The University of Southampton is just a pussycat by comparison. We only protect IP if there is a clear licensing of the spinout possibility. At Southampton we file less than 40 patents a year, which is about 10 % of MIT’s patent activity. We only patent really certain things where we know we are going to spin the company out or where we know there is a big company who wishes to license the technology. And we are very flexible, you give away a lot of that spectrum. Overall we do very well, we’ve got a huge reputational benefit and we also make a significant amount of money.

Why are these long timescales for IP pay back frequently over 20 years? Frequently, after the patent has expired which is frustrating. Big wins are big, but pretty rare and clumpy.

MIT has a patent portfolio at any one time of 2,000 or 3,000 patents, each of which is maintained at the cost of tens of thousands of dollar a year. It’s really expensive. When I was there, there were only three that were making money but they were making money big time, tens of millions of dollars a year each for those three that were making money.

There is potential for distortion of objectives. The impact is just not about making money. There are other things you may be able to achieve other than just revenue. Sometimes good business-university relations matter more, that’s often our experience with big companies. We would like to have long-term relationship with the likes of Rolls-Royce, Microsoft and IBM. We don’t want things like intellectual property to get in the way of that. If you go into the TLO model for intellectual property, you need the smoothing funding to keep the licensing operation going, to keep up the maintenance of the patent.

In the case of MIT and to some extent increasingly with Cambridge, this is paid for by their endowment.
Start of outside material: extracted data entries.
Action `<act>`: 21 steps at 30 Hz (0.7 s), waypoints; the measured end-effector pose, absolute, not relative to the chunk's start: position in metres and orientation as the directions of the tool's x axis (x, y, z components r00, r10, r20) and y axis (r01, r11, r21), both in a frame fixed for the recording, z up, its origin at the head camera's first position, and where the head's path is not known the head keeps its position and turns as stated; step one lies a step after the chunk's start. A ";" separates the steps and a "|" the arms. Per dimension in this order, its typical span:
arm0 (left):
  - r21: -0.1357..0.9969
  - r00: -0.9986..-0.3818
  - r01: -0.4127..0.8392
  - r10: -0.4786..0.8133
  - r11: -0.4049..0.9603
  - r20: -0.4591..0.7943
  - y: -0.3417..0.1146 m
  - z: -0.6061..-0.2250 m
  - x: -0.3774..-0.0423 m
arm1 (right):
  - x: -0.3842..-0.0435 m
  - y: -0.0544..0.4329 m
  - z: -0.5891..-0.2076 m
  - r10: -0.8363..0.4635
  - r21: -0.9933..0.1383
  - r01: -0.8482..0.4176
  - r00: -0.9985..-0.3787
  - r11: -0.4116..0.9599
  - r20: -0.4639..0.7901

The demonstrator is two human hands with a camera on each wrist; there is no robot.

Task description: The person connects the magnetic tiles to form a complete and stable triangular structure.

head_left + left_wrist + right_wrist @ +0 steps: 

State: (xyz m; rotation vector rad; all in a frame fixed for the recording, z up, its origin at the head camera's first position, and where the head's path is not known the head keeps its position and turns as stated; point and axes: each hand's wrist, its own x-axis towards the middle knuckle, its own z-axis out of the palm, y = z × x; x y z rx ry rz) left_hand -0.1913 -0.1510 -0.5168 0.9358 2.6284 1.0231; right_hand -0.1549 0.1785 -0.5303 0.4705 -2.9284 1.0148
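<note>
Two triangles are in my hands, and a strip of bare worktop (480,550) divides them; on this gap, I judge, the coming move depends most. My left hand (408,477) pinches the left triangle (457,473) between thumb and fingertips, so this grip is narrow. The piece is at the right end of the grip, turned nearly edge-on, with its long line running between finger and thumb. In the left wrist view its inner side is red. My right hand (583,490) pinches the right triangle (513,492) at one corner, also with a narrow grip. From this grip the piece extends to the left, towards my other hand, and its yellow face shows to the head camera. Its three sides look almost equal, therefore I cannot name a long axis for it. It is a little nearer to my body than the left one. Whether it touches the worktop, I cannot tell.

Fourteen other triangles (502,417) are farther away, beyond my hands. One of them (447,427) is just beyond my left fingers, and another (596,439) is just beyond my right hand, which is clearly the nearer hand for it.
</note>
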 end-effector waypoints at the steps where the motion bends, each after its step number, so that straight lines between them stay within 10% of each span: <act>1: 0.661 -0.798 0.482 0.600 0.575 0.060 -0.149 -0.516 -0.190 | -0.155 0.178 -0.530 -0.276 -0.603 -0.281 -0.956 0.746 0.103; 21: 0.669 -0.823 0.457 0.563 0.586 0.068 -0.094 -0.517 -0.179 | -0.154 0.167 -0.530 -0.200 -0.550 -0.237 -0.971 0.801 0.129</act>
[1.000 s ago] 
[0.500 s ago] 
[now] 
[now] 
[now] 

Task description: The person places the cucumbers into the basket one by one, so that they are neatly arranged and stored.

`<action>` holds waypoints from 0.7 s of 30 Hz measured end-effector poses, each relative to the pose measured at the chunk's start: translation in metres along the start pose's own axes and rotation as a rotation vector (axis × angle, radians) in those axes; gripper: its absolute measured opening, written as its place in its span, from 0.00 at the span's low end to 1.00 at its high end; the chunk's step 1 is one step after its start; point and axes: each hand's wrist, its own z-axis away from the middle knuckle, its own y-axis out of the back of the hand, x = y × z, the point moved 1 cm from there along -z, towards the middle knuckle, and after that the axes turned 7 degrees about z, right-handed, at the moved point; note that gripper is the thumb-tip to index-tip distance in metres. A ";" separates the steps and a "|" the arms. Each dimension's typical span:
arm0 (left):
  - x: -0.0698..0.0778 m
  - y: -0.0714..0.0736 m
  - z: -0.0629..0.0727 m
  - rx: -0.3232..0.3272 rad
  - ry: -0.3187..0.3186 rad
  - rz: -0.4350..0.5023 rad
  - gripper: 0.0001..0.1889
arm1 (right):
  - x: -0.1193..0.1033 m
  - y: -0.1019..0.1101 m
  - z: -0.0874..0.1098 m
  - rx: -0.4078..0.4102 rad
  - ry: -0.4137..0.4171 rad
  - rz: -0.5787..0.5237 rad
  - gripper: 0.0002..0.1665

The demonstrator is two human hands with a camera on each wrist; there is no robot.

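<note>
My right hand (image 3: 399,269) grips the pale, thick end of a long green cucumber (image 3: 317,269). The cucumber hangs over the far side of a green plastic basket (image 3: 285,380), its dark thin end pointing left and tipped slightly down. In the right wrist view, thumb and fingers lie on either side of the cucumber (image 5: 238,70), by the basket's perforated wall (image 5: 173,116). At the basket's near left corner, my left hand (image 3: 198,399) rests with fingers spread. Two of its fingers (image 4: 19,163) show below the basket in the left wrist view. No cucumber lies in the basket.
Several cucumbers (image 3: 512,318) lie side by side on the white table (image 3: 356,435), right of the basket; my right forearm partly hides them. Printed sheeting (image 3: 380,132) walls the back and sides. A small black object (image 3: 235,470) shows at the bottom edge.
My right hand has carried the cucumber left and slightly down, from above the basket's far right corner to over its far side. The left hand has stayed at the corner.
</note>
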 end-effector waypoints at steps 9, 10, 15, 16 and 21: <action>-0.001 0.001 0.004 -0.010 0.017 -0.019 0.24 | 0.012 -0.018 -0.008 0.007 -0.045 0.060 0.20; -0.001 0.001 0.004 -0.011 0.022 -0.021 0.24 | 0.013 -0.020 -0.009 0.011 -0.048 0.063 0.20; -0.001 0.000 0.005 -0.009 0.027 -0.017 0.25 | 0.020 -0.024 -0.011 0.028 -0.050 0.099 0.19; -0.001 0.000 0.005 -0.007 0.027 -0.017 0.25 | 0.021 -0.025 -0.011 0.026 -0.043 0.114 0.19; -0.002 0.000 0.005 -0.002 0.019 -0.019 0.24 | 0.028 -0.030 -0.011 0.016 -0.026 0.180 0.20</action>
They can invest in their own technology, they can invest in their intellectual property. MIT currently has endowment that’s most of $10 billion. The University of Southampton has no endowment. This also has the feature that if you go after MIT infringing one of its patents, they can protect it. They can hire better lawyers than most potential licensees which has a really big impact. At the University of Southampton, we can’t and we won’t do this, which is another reason for not being so protective of our own.

As I said, even in the USA, the majority of technology licensing offices lose money and lose millions of dollar a year to their university but they feel the need to persist with this route. In the UK we don’t have a technology licensing office as such. We integrate that with the rest of our research and innovation services. We are very, very careful before pursuing patents.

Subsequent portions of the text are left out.